Mrs. Wood taught in Montgomery County from 1956 to 1972, last at White Oak Middle School in Silver Spring. She spent the next eight years as assistant to the president of Home Study International, an Adventist school in Silver Spring now called Griggs University and International Academy.

She also was vice director of its Christian leadership seminars during those years.

Mrs. Wood wrote columns from the mid-1950s to mid-1990s for the church's flagship newspaper, which became known as the Adventist Review. Her husband was its editor-in-chief for many years.

The last incarnation of her column was called "Dear Miriam" and featured advice on cultural and church matters.

Miriam Brown Wood was born in Atlanta. She was 7 when her mother died and was raised mostly in Lodi, Calif., by her paternal grandparents.

She was a 1938 English and history graduate of Pacific Union College in California.

She did graduate work in teaching at the University of Maryland in the 1960s.

She was registrar of Takoma Academy, a Seventh-day Adventist high school, from 1952 to 1956. She was a longtime Adelphi resident before moving to Silver Spring in 2000.

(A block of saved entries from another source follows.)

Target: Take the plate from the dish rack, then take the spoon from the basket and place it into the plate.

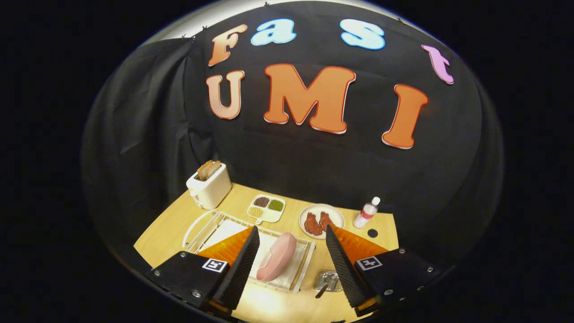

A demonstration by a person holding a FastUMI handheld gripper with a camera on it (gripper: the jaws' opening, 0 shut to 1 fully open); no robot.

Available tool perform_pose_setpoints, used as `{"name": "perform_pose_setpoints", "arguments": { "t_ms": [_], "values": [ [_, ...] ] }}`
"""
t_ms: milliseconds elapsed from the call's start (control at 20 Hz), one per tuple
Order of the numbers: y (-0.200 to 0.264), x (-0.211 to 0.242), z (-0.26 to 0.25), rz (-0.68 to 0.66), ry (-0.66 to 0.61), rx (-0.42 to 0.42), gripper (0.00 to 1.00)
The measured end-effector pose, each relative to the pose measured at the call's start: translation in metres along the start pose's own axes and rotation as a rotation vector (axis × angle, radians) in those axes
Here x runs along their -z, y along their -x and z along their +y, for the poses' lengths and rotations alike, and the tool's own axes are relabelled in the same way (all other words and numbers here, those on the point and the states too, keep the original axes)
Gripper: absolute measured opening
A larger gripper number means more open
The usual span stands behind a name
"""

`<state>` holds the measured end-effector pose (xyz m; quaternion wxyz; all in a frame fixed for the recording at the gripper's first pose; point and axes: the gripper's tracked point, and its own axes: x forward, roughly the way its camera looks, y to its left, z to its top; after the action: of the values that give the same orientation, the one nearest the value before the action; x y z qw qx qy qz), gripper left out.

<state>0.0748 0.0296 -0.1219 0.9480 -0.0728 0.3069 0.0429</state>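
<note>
Nothing legible: the bottle (367, 212) label is too small, and the gripper (292, 229), fingers (242, 264) parted, carries only square markers (214, 264).

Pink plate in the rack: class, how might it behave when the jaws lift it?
The plate stands on edge in the rack, so it probably tips if nudged. Its glossy surface looks slippery. It seems rigid. The open gripper has jaws either side.

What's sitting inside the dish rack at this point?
The pink plate stands on edge in the white wire dish rack, between the open gripper's fingers. The left finger covers part of the rack, so anything behind it can't be seen.
</note>
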Motion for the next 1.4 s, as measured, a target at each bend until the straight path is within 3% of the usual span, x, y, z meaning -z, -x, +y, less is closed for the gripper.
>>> {"name": "perform_pose_setpoints", "arguments": {
  "t_ms": [700, 1000, 1100, 1150, 1250, 1400],
  "values": [
    [-0.114, 0.115, 0.011, 0.609, -0.172, -0.043, 0.83],
    [-0.146, 0.140, 0.006, 0.736, -0.245, 0.003, 0.67],
    [-0.151, 0.148, 0.011, 0.788, -0.320, 0.015, 0.53],
    [-0.152, 0.150, 0.010, 0.811, -0.361, 0.037, 0.41],
    [-0.153, 0.155, 0.004, 0.829, -0.369, 0.077, 0.31],
    [-0.154, 0.151, 0.011, 0.806, -0.314, 0.088, 0.28]
  ]
}}
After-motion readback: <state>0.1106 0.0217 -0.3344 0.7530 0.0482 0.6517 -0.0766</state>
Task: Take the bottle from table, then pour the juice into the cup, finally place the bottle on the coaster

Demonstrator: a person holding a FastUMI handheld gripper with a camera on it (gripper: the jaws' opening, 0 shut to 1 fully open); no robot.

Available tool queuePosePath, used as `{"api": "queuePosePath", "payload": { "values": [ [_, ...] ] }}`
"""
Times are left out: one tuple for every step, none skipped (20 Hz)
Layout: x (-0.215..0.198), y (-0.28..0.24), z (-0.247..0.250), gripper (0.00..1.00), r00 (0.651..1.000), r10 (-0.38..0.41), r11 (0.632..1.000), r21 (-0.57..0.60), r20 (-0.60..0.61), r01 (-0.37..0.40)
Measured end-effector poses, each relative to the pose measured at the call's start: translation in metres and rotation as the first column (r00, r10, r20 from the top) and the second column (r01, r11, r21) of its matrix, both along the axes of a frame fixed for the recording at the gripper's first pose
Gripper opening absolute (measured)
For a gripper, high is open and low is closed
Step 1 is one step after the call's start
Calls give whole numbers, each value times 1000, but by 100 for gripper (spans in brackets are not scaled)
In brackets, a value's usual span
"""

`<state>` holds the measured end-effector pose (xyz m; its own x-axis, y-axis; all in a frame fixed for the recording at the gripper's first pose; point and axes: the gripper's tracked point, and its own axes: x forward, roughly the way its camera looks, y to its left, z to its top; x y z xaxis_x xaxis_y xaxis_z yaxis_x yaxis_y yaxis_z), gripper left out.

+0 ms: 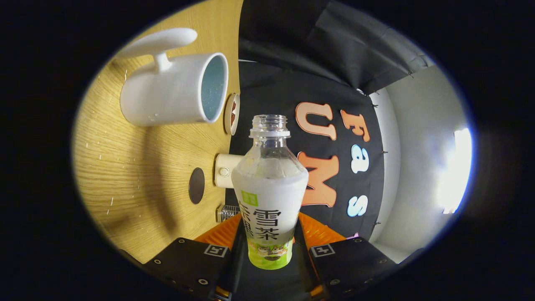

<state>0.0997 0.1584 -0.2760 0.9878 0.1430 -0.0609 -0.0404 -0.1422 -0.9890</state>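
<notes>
My gripper [271, 236] is shut on the bottle [269, 184], both fingers [225, 232] pressing on its labelled lower body. The bottle is clear, uncapped, with a white and green label. The whole view is rolled so that the wooden table [125, 175] stands on edge, so the bottle lies about level with the tabletop. The white cup [171, 90] with a pale blue inside stands on the table beyond the fingers; the bottle's open mouth [269, 121] is just off the cup's rim and higher than it. No stream of juice is visible. A dark round coaster [196, 185] lies flat on the table near the fingers.
A small round patterned disc [232, 113] sits by the cup at the table's far edge. A cream box with a button [223, 170] and a small metal piece [226, 213] sit at that edge too. Behind hang the black booth cloth and a white wall.
</notes>
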Motion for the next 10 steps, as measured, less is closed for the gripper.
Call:
{"api": "queuePosePath", "payload": {
  "values": [
    [1,-1,-2,57,1000,0,1000,-10,-1,0],
    [0,-1,-1,57,1000,-1,1000,-20,-1,1],
    [-1,-2,-1,57,1000,0,1000,-29,3,0],
    [-1,-1,1,57,1000,2,999,-36,5,-2],
    [-1,0,1,57,1000,5,999,-41,6,-5],
    [0,0,2,57,1000,8,999,-45,7,-8],
    [0,0,3,57,1000,11,999,-48,10,-10],
    [1,1,6,57,1000,14,999,-51,13,-13],
    [1,2,8,57,1000,16,998,-54,17,-15],
    [1,2,8,57,1000,18,998,-57,17,-17]
  ]
}}
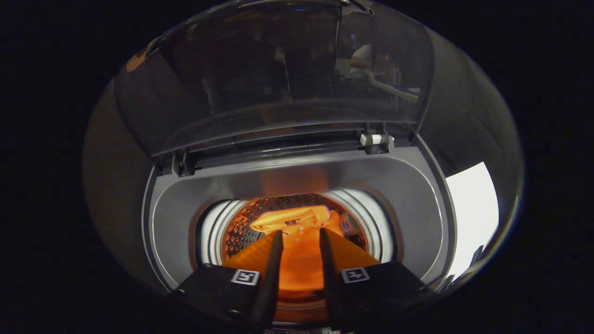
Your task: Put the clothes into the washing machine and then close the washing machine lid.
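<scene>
I look down into a top-loading washing machine (408, 199). Its tinted see-through lid (287, 83) stands raised at the back, held by two hinges (375, 141). An orange garment (292, 217) lies crumpled inside the perforated drum (239, 229), just ahead of my fingertips and below them. My gripper (299, 234) hangs over the drum mouth, open, with a gap between its fingers (274, 260) and no cloth pressed between them. The rest of the drum floor is hidden behind the fingers and glows orange.
A grey sloping collar (185, 213) rings the drum opening. The raised lid reflects a person and the booth. Right of the machine's body is a bright white surface (473, 208). The surroundings are dark.
</scene>
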`<state>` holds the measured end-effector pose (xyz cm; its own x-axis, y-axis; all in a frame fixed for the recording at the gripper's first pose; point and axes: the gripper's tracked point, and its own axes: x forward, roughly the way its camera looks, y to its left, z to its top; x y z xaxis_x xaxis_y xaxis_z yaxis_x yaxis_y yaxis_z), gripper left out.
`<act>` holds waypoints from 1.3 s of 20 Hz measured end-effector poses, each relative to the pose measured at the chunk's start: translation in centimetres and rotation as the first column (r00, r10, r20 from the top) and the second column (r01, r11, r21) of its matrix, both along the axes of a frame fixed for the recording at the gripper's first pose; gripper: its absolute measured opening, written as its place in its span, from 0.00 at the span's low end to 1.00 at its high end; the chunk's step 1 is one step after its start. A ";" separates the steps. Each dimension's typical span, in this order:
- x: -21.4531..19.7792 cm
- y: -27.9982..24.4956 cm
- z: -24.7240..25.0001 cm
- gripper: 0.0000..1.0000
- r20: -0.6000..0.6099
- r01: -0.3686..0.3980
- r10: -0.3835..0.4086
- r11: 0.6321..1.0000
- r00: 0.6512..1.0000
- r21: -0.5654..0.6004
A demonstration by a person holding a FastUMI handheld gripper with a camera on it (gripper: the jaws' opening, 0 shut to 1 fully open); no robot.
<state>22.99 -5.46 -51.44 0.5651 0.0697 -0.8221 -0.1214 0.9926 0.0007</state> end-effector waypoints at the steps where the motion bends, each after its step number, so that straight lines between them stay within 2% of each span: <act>1: 0.1 -0.1 0.5 0.66 0.005 0.004 -0.004 1.000 1.000 0.000; 4: -0.2 -0.7 2.1 1.00 0.026 0.020 -0.020 1.000 0.999 -0.004; 16: -2.1 -2.5 15.9 1.00 0.211 0.009 -0.001 0.999 0.978 -0.036; 22: -1.5 -1.4 24.9 0.97 0.333 0.007 -0.005 1.000 0.943 -0.004; 26: 0.8 0.3 29.5 0.97 0.407 -0.015 0.014 1.000 0.913 -0.001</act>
<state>23.75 -5.18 -21.94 0.8494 0.0822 -0.5213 -0.1261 0.9908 -0.0493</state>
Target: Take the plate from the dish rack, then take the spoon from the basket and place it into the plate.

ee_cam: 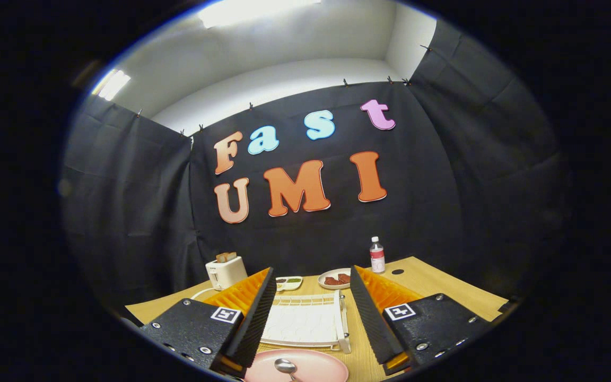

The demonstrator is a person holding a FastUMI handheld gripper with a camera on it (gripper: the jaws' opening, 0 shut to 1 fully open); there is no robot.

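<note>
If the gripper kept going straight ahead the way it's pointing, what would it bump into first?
Probably the white dish rack. The open gripper points forward with the rack lying between and just ahead of its fingers, past the pink plate with the spoon. If it passes above the rack, the dish of food beyond comes next; depth is unclear.

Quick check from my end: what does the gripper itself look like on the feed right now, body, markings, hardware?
The gripper has two black, rough-textured body blocks, each carrying a small square black-and-white marker tag and several silver screws. Orange ribbed panels sit behind the two long, flat, finely ridged fingers. No cables are visible. The jaws stand open, empty.
</note>
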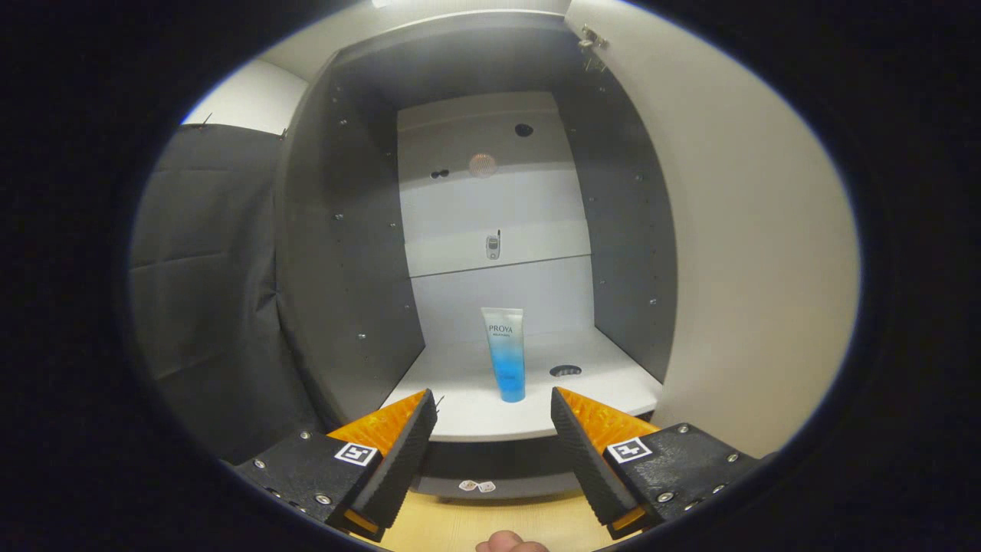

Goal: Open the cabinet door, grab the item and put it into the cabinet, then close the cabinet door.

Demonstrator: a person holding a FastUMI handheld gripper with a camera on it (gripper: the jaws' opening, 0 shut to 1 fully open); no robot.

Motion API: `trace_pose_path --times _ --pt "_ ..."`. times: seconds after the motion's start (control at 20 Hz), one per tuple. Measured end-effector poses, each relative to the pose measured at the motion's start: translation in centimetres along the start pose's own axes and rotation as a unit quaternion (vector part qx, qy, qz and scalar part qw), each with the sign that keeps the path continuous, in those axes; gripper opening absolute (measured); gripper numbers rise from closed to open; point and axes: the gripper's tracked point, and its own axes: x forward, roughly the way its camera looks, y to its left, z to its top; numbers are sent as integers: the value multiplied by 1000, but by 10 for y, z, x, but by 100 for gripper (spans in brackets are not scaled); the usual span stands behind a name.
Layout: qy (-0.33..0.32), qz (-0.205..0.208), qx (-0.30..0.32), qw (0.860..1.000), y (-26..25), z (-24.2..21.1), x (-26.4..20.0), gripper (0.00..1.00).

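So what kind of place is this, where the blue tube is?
Probably a test booth with a storage cabinet, not a real home. The cabinet's door hangs open, a blue tube stands on its shelf beyond the open gripper, and black cloth covers the wall beside it.

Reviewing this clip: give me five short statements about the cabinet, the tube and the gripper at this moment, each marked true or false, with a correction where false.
1. The cabinet door is open. True.
2. The blue tube lies flat on the wooden surface outside the cabinet. False: it stands upright on its cap on the cabinet's white shelf.
3. The gripper is shut on the tube. False: its fingers are spread apart and empty, with the tube beyond them.
4. A round hole sits in the shelf just right of the tube. True.
5. The tube is pressed against the cabinet's grey left wall. False: it stands near the middle of the shelf, apart from both side walls.
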Motion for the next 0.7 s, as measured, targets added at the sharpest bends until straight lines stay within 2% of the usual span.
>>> trace_pose_path --times 0.15,0.3,0.45,0.7 --pt "-2 -9 4 1000 -3 3 -49 93" --pt "0 17 17 1000 11 6 -99 94" --pt "30 40 20 999 26 -5 -153 94" --pt "39 85 -36 995 38 -15 -229 95"
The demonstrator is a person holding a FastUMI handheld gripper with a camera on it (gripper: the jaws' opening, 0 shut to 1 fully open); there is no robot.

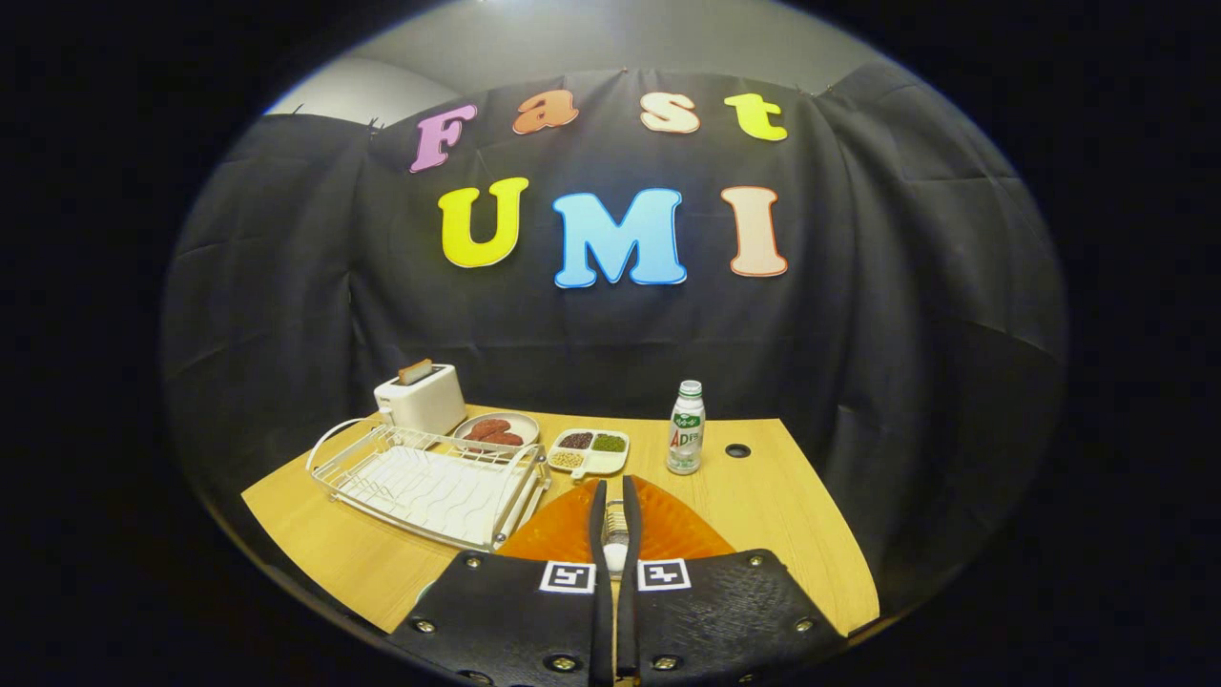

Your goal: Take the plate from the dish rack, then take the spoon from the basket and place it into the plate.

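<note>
My gripper (614,483) hangs low over an orange ribbed plate (672,527) that lies on the wooden table (792,520), just right of the dish rack (429,482). The two fingers stand almost together, with only a narrow gap. In that gap sits a slim pale and metallic thing that looks like the spoon (615,555), pinched between them above the plate. The fingers hide most of the spoon, and the gripper body covers the plate's near part. The white wire dish rack holds nothing.
Behind the rack stands a white toaster (420,399) with a slice in it. Beyond the fingers are a small plate of reddish food (496,431), a divided dish of beans (589,450) and an upright white bottle (686,429). A cable hole (737,450) sits right of the bottle.
</note>
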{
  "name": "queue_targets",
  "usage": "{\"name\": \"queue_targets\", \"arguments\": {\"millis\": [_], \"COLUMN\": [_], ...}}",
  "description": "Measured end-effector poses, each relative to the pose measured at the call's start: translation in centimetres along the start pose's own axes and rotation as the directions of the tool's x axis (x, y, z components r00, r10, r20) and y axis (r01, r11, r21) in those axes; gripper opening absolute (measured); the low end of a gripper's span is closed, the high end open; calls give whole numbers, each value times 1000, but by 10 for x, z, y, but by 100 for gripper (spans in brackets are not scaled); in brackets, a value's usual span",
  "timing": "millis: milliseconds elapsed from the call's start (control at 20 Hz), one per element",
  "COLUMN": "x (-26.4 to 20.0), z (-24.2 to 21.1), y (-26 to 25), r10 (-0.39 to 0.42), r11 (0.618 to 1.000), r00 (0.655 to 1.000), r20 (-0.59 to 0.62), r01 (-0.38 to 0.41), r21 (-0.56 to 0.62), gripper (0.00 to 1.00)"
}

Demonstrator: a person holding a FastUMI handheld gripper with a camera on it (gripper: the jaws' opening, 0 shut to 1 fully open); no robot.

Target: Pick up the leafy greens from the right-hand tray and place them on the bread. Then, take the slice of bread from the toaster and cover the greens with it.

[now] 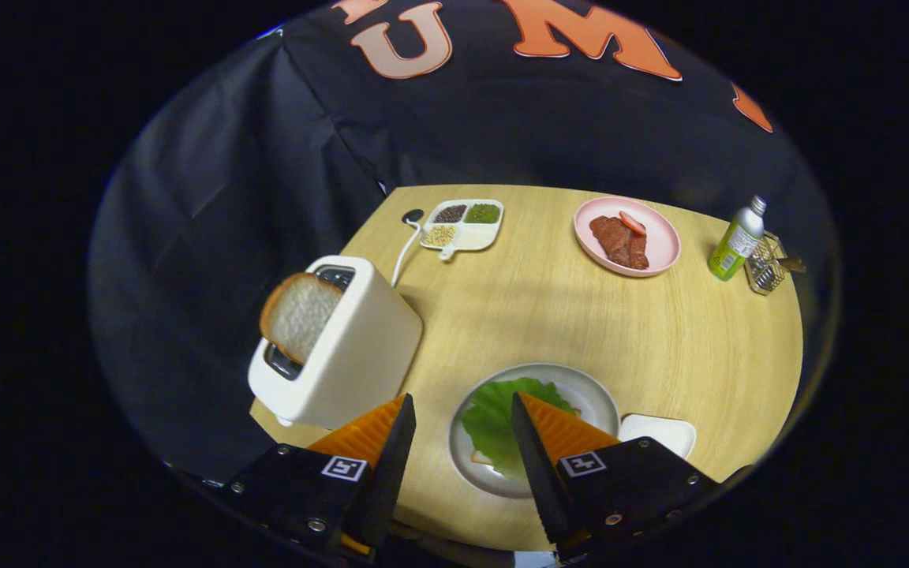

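- Gripper view is taking in the round wooden table (549, 315), which is carrying everything in reach.
- White toaster (348, 347) is sitting at the table's near left edge, just beyond the left finger; its cord is trailing away toward the far side. Probably parked there so the slot is facing the hand.
- Slice of bread (298, 314) is standing up out of the toaster slot, tilted, well proud of the top, so easy to pinch, I judge.
- Grey plate (596, 398) is lying just ahead of the fingers, with the leafy greens (490, 418) already spread on it; a pale corner of bread seems to be peeking out underneath.
- Gripper (462, 422) is hanging above the plate, jaws apart and holding nothing; the greens step looks done, the toaster slice is next.
- White tray (660, 432) is lying right of the plate, touching its rim.
- Pink plate (626, 235) is holding meat slices at the far side.
- Divided dish (464, 223) is holding grains and beans.
- Green bottle (735, 241) is standing beside a wire rack (766, 264); its label is too small to read.
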State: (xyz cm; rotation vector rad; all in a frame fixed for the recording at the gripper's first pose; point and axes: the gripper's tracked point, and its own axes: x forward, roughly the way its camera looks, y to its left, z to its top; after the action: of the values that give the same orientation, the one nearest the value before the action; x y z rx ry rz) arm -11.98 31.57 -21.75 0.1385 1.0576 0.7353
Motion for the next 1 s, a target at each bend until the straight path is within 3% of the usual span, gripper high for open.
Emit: {"name": "queue_targets", "arguments": {"millis": [200, 450, 750, 1000], "x": [-2, 24, 58, 83], "z": [31, 47, 61, 44], "y": [48, 111, 146, 127], "r10": [5, 34, -17, -130], "r11": [996, 987, 986, 982], "r00": [1000, 999, 996, 975], "r20": [4, -36, -88, -182], "r01": [-5, -39, 2, 102], "r21": [-84, -155, -169, -160], "gripper": [75, 87, 88, 88]}}
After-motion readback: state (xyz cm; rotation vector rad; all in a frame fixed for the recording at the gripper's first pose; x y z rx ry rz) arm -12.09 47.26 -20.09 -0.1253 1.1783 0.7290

Her books included a 1977 biography of Rep. Jerry L. Pettis (R-Calif.), a family friend who died in a plane crash in 1975, and "Those Happy Golden Years: the Laughter, Tears and Adventures That Were Part of the Halcyon Years of Adventist Evangelism" (1980).

Survivors include her husband of 69 years, Kenneth H. Wood of Manor Care in Potomac; two daughters, Janet Stoehr of Silver Spring and Carole Xander of Gainesville, Fla.; a half-brother; seven grandchildren; and 14 great-grandchildren.